The package, which is the 8th round against Moscow, was proposed by European Commission President Ursula von der Leyen last week. A range of EU countries had raised concerns over the new measures, especially on the oil price cap.

The deal was agreed in the room at a meeting of ambassadors on Tuesday. The final version of the text is expected to be approved by ambassadors on Wednesday, the diplomats said, speaking on condition of anonymity because the discussions were private.

The current package provides for the legal basis of the price cap, which was previously agreed by G7 countries. There is no decision yet on the actual price, or the price range, of the future cap.
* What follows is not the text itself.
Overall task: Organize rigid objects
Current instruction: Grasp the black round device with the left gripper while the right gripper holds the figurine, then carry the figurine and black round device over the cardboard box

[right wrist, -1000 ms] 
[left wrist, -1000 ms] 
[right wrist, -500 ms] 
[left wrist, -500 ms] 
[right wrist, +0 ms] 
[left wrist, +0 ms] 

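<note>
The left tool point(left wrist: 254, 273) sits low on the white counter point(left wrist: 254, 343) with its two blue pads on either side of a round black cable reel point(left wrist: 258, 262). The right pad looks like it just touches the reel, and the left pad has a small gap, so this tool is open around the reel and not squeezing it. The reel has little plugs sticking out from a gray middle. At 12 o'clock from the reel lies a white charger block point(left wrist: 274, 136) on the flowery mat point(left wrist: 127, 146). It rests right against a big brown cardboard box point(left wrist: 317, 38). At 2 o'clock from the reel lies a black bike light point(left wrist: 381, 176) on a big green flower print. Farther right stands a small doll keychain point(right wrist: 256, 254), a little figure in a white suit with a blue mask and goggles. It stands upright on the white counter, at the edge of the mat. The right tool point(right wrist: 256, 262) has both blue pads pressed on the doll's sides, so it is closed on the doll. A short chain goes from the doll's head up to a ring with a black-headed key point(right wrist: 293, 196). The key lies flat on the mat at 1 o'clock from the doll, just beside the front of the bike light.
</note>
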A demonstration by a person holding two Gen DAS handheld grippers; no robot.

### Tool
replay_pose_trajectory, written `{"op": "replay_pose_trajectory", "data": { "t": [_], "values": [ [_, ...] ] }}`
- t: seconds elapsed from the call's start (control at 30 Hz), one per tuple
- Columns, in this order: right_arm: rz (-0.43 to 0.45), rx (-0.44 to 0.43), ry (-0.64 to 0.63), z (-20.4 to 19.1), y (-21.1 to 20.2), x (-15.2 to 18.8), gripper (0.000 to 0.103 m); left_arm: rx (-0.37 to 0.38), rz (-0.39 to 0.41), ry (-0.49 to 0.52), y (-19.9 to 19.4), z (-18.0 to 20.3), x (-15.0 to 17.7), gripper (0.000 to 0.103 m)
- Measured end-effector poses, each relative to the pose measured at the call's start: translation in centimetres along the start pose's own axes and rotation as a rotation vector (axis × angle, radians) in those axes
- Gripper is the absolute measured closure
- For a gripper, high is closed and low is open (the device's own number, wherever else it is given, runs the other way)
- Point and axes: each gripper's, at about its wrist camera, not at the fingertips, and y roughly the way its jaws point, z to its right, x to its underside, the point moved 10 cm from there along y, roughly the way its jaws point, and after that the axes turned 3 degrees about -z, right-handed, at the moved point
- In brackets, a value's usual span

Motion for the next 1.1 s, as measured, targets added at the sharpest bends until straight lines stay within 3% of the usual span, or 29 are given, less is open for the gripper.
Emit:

But Malta, Greece and Cyprus, whose tanker fleets transport most Russian oil, were worried about the impact of the cap on oil prices on their fleets. This led to some concessions toward those countries, according to a draft of the text dated Monday and seen by POLITICO.

For example, the draft mentions a monitoring system by the Commission, which would asses circumvention practices such as the reflagging of vessels. If the Commission finds “significant loss of business” due to these evasive practices, it would “propose measures to mitigate” the impact of these techniques to evade the price cap measure.

The package also aims to hit the Russian steel industry and deprive the Kremlin’s military of key technologies. It includes more measures against individuals assisting Russian President Vladimir Putin’s war effort. It also bans EU nationals from sitting on governing boards of Russian state-owned enterprises.